Nur-u Ayn : gözün nuru
Mehmet hoca ne olduğunu anlamadan Berzah'ın omuzunda duran eli ışık hızı ile çekildi ve suratına sert bir yumruk yiyerek yere düştü. Berzah ve Feride çığlık atarak onu kaldırmaya yeltendiğinde, Karan karısının bileğine yapışıp onu kendine çekti ve dişlerinin arasından " sakın! " diye sert bir şekilde tısladı.
Genç kadın onu ilk defa böyle gözü dönmüş bir öfkeyle görmüyordu ama bu defa gözlerinde çözemediği farklı bir parıltı vardı. Sanki bakışları ile genç kadının içini deşiyordu. Şaşkınlıkla yutkundu. Durup dururken neden böyle bir şey yaptığına anlam veremiyordu.
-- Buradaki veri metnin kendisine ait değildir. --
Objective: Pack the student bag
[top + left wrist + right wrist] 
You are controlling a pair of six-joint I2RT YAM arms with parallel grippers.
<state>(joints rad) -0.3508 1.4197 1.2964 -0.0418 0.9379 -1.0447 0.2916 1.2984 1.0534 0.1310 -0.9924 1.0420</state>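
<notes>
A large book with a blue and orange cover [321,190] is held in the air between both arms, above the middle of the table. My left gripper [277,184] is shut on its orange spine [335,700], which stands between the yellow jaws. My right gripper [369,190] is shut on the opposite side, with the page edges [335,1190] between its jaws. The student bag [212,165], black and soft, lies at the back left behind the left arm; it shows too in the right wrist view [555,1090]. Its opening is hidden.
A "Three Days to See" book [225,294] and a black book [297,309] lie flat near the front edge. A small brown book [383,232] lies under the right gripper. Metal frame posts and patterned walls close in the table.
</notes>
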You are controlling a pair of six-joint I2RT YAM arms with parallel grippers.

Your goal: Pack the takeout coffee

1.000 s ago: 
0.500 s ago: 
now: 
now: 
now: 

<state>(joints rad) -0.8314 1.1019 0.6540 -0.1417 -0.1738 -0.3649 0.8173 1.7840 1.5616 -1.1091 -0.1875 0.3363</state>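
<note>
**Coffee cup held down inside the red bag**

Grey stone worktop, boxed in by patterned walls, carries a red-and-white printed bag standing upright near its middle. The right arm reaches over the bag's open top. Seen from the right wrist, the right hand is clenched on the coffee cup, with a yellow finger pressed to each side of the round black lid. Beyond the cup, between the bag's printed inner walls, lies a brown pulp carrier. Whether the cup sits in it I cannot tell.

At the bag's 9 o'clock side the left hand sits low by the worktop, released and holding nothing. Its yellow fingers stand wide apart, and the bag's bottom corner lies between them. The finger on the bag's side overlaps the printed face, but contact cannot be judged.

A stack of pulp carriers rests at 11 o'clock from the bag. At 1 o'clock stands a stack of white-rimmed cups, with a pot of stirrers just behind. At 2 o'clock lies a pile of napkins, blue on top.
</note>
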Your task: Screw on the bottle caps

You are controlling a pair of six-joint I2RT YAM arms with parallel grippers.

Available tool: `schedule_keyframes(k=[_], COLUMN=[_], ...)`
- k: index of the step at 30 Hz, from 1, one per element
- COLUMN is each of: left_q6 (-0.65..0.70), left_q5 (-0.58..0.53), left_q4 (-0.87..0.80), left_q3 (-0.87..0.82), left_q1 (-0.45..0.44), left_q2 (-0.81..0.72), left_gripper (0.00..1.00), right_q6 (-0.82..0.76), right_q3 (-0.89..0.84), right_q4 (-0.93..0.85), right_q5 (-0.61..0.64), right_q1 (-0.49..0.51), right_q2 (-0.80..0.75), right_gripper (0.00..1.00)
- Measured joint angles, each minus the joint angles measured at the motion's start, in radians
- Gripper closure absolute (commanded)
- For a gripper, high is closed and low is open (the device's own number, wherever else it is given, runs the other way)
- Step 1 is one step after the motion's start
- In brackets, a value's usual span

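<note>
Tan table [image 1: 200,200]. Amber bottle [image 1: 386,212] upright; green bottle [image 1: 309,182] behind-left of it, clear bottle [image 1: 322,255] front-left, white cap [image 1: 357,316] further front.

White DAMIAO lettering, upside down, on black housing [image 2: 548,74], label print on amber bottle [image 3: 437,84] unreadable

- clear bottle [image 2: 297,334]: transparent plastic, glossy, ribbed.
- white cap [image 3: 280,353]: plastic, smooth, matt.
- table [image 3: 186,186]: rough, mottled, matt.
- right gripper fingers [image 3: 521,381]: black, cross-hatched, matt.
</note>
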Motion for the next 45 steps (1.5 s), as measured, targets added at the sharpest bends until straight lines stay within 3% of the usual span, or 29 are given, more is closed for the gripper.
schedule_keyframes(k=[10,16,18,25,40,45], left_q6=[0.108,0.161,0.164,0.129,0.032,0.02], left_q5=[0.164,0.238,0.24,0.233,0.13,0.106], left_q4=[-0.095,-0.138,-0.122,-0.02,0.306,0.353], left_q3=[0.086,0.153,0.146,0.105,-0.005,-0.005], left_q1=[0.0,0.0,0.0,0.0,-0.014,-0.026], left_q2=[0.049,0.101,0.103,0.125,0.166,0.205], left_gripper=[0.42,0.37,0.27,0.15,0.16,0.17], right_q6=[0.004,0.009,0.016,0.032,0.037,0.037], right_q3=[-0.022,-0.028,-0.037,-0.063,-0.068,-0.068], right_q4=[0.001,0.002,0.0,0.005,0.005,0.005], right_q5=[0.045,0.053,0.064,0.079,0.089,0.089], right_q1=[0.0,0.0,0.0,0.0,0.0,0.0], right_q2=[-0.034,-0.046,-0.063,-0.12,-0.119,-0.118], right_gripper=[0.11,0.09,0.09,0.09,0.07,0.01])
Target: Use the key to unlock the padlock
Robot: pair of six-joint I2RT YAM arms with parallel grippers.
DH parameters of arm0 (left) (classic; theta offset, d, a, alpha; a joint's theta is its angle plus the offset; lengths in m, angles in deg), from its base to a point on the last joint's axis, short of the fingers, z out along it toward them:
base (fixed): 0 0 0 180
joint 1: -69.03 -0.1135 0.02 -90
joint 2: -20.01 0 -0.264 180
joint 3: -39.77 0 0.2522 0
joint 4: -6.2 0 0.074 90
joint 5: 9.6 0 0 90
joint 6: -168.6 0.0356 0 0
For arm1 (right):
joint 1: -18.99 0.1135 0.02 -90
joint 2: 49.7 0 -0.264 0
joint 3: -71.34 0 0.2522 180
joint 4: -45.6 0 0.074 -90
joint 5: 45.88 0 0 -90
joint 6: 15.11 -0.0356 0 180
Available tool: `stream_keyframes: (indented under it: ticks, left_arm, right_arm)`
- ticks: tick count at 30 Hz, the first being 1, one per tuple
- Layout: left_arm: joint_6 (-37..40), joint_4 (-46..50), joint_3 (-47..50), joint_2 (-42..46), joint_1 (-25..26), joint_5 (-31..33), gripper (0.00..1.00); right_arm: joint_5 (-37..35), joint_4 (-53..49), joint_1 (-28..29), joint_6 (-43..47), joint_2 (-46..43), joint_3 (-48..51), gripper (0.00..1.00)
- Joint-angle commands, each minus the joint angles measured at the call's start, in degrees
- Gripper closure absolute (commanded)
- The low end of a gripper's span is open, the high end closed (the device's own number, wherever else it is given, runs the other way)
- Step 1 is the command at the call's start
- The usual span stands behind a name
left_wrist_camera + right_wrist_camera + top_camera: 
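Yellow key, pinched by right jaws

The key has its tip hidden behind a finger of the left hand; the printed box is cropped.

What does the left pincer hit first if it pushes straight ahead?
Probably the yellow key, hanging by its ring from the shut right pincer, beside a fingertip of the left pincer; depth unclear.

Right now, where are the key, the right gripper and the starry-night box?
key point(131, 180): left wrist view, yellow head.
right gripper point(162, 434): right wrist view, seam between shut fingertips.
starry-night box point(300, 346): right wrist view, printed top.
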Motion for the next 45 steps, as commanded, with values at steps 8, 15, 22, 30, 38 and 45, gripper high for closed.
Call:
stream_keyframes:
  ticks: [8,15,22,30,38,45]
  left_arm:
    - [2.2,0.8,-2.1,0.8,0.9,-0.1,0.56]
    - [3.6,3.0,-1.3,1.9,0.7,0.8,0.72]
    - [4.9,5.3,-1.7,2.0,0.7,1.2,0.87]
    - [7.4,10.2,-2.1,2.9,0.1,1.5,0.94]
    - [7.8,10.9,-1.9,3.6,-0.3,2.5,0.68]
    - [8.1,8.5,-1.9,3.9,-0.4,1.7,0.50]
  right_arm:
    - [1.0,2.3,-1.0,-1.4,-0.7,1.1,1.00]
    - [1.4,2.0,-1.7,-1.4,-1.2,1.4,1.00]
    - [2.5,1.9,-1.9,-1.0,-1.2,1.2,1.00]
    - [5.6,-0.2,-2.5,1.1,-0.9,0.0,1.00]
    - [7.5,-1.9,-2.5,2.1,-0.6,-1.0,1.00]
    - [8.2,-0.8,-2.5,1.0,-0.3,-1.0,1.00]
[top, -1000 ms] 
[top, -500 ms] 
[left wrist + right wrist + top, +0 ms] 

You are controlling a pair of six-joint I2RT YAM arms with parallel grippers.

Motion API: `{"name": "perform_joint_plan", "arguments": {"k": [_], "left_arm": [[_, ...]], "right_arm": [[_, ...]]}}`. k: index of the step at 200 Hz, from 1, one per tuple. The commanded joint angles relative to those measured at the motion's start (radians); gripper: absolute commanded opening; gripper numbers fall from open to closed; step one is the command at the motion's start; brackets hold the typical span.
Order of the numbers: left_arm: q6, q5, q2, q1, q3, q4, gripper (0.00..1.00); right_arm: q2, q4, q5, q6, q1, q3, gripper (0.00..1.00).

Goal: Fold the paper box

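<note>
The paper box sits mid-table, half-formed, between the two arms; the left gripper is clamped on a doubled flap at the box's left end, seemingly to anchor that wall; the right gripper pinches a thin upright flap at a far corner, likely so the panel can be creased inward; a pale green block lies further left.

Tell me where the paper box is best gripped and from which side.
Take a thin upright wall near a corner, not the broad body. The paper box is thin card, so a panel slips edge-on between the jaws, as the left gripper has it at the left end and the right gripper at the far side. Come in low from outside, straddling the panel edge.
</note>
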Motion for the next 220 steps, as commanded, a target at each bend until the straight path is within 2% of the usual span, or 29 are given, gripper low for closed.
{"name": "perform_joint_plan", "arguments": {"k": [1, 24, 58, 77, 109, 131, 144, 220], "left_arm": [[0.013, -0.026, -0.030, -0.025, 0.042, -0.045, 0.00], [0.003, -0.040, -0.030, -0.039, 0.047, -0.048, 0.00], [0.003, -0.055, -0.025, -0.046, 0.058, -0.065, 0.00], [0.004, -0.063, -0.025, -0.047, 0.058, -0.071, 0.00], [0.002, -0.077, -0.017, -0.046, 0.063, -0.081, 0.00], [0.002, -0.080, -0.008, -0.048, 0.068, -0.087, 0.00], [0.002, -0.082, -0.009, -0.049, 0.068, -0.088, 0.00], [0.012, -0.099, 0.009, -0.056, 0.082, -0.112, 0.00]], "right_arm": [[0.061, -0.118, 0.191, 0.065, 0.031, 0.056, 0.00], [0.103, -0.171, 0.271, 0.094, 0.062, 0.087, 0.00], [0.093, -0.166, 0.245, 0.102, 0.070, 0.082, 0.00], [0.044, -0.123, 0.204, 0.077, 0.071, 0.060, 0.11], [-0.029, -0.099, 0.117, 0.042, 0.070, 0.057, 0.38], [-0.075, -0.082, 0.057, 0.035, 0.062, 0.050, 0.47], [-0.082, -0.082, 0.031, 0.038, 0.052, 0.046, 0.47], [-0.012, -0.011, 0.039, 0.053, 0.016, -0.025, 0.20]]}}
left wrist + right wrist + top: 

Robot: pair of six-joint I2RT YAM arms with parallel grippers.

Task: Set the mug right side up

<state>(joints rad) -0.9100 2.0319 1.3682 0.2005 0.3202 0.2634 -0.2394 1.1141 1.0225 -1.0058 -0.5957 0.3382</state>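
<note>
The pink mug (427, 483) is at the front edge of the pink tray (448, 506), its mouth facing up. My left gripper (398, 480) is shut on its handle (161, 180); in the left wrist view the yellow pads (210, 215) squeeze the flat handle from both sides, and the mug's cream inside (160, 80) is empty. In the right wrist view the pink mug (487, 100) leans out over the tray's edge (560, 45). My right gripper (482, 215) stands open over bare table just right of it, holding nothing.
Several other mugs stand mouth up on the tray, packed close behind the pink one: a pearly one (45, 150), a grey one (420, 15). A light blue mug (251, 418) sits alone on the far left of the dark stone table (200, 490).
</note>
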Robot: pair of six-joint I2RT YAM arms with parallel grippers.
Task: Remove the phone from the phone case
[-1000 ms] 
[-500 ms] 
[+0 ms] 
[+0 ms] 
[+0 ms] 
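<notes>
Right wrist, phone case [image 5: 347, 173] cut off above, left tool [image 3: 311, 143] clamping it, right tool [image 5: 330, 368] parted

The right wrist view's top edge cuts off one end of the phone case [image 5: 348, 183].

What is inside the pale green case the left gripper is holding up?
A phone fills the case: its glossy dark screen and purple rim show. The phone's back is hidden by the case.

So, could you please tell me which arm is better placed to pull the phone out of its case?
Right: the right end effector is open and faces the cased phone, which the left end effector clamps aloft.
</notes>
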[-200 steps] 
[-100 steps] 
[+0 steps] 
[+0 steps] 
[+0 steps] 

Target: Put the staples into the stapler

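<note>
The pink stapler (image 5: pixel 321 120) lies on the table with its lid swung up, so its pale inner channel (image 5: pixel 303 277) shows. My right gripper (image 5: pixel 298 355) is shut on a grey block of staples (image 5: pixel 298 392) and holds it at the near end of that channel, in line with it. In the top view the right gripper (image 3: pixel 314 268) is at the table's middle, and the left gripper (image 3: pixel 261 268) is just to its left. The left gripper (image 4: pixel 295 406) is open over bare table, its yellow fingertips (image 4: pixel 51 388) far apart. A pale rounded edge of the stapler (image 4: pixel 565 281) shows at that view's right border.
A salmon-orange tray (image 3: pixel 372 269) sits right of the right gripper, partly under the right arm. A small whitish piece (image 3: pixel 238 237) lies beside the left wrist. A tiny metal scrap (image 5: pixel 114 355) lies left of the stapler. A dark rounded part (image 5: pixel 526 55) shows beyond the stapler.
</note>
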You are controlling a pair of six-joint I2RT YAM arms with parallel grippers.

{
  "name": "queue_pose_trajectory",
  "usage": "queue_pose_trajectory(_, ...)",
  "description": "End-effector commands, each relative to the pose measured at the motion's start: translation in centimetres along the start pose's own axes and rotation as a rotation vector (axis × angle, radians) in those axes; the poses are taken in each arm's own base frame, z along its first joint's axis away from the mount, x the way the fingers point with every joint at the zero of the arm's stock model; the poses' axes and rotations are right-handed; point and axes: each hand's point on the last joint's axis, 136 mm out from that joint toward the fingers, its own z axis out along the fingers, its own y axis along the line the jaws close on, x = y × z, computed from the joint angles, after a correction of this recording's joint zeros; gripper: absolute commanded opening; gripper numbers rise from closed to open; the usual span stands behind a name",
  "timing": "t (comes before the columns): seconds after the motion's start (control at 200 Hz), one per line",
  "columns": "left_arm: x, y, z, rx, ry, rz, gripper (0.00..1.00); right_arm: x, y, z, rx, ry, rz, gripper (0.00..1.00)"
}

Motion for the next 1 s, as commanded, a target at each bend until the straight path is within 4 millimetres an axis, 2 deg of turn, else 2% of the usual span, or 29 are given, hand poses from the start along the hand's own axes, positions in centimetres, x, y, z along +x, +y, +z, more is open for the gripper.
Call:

Kırgın bir şekilde kocasının yüzüne bakıp " neden yaptın böyle bir şeyi " diye fısıldadı. Karan, birde soruyor musun der gibi baktı gözlerine ve " bunu eve gidince konuşacağız "diyerek onu arabaya sürükledi. Berzah mahcup bir şekilde Feride 'ye ve onun kolunda ayağa kalkmış burnunu tutan Mehmet hocaya bakıp "Özür dilerim " dedi.
Cümlesi biter bitmez kendini arabanın ön koltuğunda buldu. Karan onun tarafındaki kapıyı sertçe çarpıp kendi tarafına geçti. Kendi kapısını da aynı sertlikle kapattıktan sonra kemerini hırsla takıp arabayı çalıştırdı. Berzah'ın kemerini takmadığını fark edince
" Kemerini tak" diye kükredi. Sesi arabanın içinde gürültü ile patladı ve genç kadının kulaklarında çınladı. İkiletmeden dediğini yaptı. Yan gözle ona baktığında yüzünün kasıldığını, çenesinin sinirle titreştiğini ve direksiyonu tutan ellerinin sıkmaktan bembeyaz olduğunu fark etti. Neden bu kadar sinirlendiğini anlamıyordu. Sormaya da kesinlikle cesareti yoktu..Karan sokaklarda son gaz ilerlerken farkında olmadan hızını giderek artırıyordu. Berzah birkaç saniye gözlerini kapatıp bunu düşünmemeye çalıştı ancak o kadar hızlı ilerliyorlardı ki, araba neredeyse asfaltta uçuyor hissi veriyordu. İki eli ile oturduğu koltuğa sıkıca tutundu. Hissettiği korku yüzünden gözünden ardı ardına yaşlar akmaya başlamıştı. Araba öyle korkunç bir hızla ilerliyordu ki kalbi neredeyse göğsünden çıkacaktı. Kendini ne kadar sıkarsa sıksın sonunda dudaklarından kaçan hıçkırığa engel olamadı. Sabah sabah tüm siniri altüst olmuştu.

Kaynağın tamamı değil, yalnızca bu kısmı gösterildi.